About Us » Public Policy

The Iowa Gaming Association (IGA) monitors legislative issues regarding the gaming industry in Iowa and throughout the country. We advocate not only for the best interest of the 19 state-regulated commercial casinos, but also for Iowans.

Licensed casino gaming is a closely regulated industry intended to uphold a high level of standard. In May 1983, the Iowa Racing and Gaming Commission (IRGC) was created by the Pari-mutuel Wagering Act to have full oversight of all race meetings and gambling excursions. The mission of the IRGC is to administer the Pari-mutuel wagering and riverboat gambling laws and agency rules, to protect the public, and to guard the integrity of gambling participants as well as the racetracks' and riverboats' gambling operations.

The Iowa General Assembly website provides current information, such as access to the latest calendar year for the legislative session, schedules, bills, legislative laws and other related links and publications.

The following provides more information on Iowa's gaming industry. Chapters 99D and 99F relate to commercial racetracks and riverboat casinos. The others provide information on more general gaming issues.

Referendum Vote Process

Citizens in the counties seeking gaming operations are required to vote on new licenses and expansions, called referendums. A referendum vote is also required every eight years to continue gaming operations. This process was enacted in March 1994 as a part of legislation that, if approved by a local referendum vote, allows for unlimited wagering and elimination of loss limits for the expansion of gaming in counties where commercial gaming operations exist.

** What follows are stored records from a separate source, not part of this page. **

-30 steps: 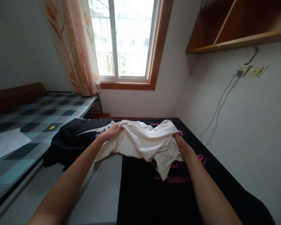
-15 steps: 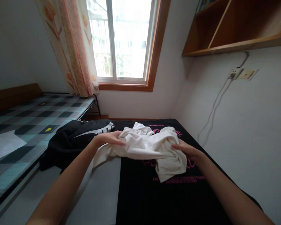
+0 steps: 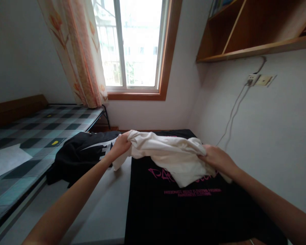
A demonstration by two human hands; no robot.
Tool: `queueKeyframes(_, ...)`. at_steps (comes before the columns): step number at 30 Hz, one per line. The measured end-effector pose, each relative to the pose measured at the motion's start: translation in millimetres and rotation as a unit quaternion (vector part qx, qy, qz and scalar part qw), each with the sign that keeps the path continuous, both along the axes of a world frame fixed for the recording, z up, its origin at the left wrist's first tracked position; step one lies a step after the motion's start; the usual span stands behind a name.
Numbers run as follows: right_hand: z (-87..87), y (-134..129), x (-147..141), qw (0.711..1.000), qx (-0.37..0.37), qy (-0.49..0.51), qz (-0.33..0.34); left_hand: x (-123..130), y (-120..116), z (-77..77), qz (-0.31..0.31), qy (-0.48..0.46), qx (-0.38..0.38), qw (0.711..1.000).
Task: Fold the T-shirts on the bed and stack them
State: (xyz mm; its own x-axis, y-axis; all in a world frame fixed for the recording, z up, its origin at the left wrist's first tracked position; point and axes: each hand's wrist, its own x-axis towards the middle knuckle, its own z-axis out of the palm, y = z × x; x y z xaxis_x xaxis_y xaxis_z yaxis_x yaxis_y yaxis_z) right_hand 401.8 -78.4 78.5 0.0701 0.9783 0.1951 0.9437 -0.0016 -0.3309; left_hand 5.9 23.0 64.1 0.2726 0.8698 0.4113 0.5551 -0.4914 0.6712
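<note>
A white garment [image 3: 165, 146], bunched along its top edge, is stretched between my two hands; its exact kind I cannot tell. My left hand [image 3: 121, 145] is closed on its left end. At the right end my right hand [image 3: 215, 157] grips the cloth, with a loose flap hanging below. Underneath lies a black cloth [image 3: 168, 214] with pink lettering, spread flat, partly covered by the white one. Beside my left forearm is a crumpled black garment [image 3: 73, 153] with a white print.
The black items lie on a pale tabletop [image 3: 102, 207]. To the left stands a bed with a checked mattress [image 3: 66, 119] and a white paper [image 3: 7, 160] on it. A wall shelf [image 3: 257, 46] hangs at upper right, above a socket [image 3: 252, 80] with a cord.
Both hands have moved apart and slightly upward, pulling the white garment wider and straighter. More pink lettering shows below it. The view has shifted a little.
</note>
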Motion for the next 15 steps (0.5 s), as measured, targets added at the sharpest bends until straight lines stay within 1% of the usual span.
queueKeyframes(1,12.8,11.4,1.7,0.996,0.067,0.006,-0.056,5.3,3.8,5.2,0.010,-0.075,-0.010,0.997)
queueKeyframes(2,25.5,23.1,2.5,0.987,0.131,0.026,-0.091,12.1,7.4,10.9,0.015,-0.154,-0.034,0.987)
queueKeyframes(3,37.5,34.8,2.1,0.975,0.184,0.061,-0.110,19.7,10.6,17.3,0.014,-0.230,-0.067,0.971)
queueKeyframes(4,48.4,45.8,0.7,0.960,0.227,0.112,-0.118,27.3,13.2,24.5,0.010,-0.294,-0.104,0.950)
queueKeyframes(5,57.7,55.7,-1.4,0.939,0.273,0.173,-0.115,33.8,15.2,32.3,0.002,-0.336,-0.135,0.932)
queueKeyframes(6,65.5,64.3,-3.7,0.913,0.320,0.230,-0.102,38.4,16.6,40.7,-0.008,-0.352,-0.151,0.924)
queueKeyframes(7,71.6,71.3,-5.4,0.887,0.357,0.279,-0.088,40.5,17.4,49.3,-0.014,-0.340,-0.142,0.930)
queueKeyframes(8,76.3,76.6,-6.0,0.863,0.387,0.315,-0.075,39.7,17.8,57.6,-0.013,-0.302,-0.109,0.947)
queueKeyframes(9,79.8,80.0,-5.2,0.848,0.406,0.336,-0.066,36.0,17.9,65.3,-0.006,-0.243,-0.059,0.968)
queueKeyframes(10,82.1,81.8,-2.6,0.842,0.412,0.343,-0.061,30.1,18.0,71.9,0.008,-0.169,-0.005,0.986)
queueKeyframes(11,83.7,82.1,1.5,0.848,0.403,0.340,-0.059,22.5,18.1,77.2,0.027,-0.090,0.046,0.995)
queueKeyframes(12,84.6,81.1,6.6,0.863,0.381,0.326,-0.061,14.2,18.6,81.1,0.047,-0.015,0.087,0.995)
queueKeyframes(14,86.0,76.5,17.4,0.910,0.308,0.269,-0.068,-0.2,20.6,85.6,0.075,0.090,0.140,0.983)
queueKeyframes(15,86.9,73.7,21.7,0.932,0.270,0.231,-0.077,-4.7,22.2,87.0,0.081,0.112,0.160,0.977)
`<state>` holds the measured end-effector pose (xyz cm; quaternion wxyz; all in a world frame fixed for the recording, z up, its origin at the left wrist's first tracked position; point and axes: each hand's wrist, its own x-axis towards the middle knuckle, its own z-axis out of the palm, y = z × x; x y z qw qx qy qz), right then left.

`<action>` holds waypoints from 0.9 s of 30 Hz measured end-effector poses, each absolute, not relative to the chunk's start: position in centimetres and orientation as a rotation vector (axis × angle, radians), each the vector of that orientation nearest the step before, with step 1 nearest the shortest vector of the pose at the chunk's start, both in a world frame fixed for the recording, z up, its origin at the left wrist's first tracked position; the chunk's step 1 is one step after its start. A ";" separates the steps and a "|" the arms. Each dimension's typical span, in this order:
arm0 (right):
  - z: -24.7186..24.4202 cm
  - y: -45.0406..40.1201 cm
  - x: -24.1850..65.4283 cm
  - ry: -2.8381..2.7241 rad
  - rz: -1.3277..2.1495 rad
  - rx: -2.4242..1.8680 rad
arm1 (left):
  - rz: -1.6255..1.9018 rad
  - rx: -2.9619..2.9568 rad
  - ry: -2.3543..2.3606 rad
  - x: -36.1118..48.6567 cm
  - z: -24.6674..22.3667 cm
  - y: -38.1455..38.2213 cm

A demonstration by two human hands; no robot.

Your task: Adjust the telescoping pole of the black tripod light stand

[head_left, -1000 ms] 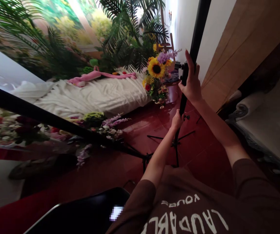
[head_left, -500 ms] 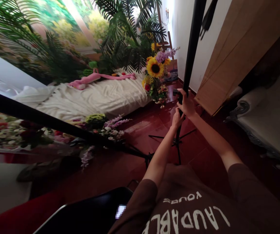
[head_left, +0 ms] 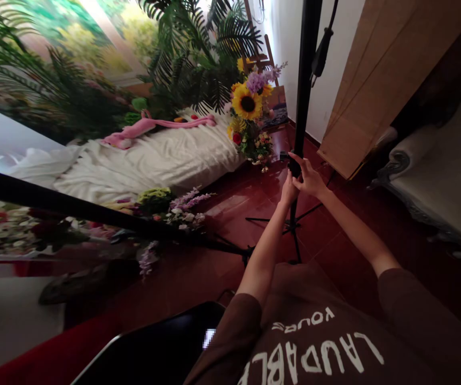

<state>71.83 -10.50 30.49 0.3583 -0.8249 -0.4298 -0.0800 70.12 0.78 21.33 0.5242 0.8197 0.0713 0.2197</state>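
Note:
A black light stand (head_left: 293, 211) stands upright on the floor before me, its thin legs spread. My left hand (head_left: 289, 188) is closed round its pole just below a dark collar (head_left: 294, 169). From the right, my right hand (head_left: 311, 179) reaches round that collar, its thumb low and its forefinger stretched across higher up; the contact on the far side is hidden. A black cord with a plug (head_left: 321, 56) hangs beside the upper pole. Another black pole (head_left: 134, 222) slants in from the left, nearest my left forearm.
Beyond lies a bed with a cream cover (head_left: 166, 155) and a pink plush toy (head_left: 134, 131). Sunflowers (head_left: 247, 101) stand at its end. Wooden boards (head_left: 358, 101) lean on the right wall near a pale sofa (head_left: 446, 149). A dark glossy panel (head_left: 166, 337) is low left.
My right hand's fingers have loosened from round the pole and sit slightly lower at the collar. The view has shifted a little, and the hanging plug shows more fully.

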 end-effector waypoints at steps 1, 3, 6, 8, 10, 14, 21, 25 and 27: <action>30.0 -11.2 71.6 -1.134 -0.195 -2.117 | 0.507 1.949 0.160 70.0 21.5 0.7; 28.6 -12.6 71.1 -1.183 -0.193 -2.084 | 0.487 1.929 0.143 69.7 21.8 0.6; 26.3 -14.0 70.6 -1.190 -0.215 -2.009 | 0.516 1.927 0.159 69.4 22.2 0.5; 25.4 -14.4 70.5 -1.122 -0.218 -1.980 | 0.536 1.937 0.172 69.3 22.3 0.4; 25.0 -14.5 70.5 -1.045 -0.204 -1.978 | 0.550 1.941 0.173 69.2 22.3 0.4; 24.5 -14.1 71.0 -0.930 -0.194 -1.981 | 0.532 1.952 0.189 69.1 22.3 0.4; 23.3 -14.1 72.5 -0.674 -0.141 -1.946 | 0.522 1.943 0.194 69.2 22.3 0.4; 23.5 -14.6 73.1 -0.714 -0.121 -1.943 | 0.544 1.915 0.182 69.4 21.9 0.4; 23.5 -14.9 73.2 -0.741 -0.089 -1.944 | 0.562 1.903 0.173 69.5 21.7 0.4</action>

Currently, there are 19 licensed commercial casinos operating in Iowa (all are IGA members). Of the 25 referendums that have taken place, 100% have voted to continue gaming within their counties. You can see the history of commercial casino referendums in Iowa Gaming History.

There are also three Native American casinos that are unaffected by referendum votes because they are under a different sovereign nation regulatory structure.

100 Percent:
Approval of gaming in existing counties

Referendum votes are required every eight years for gaming to continue in a county. In the 25 referendums that have occurred, every county has voted to keep gaming a part of its community.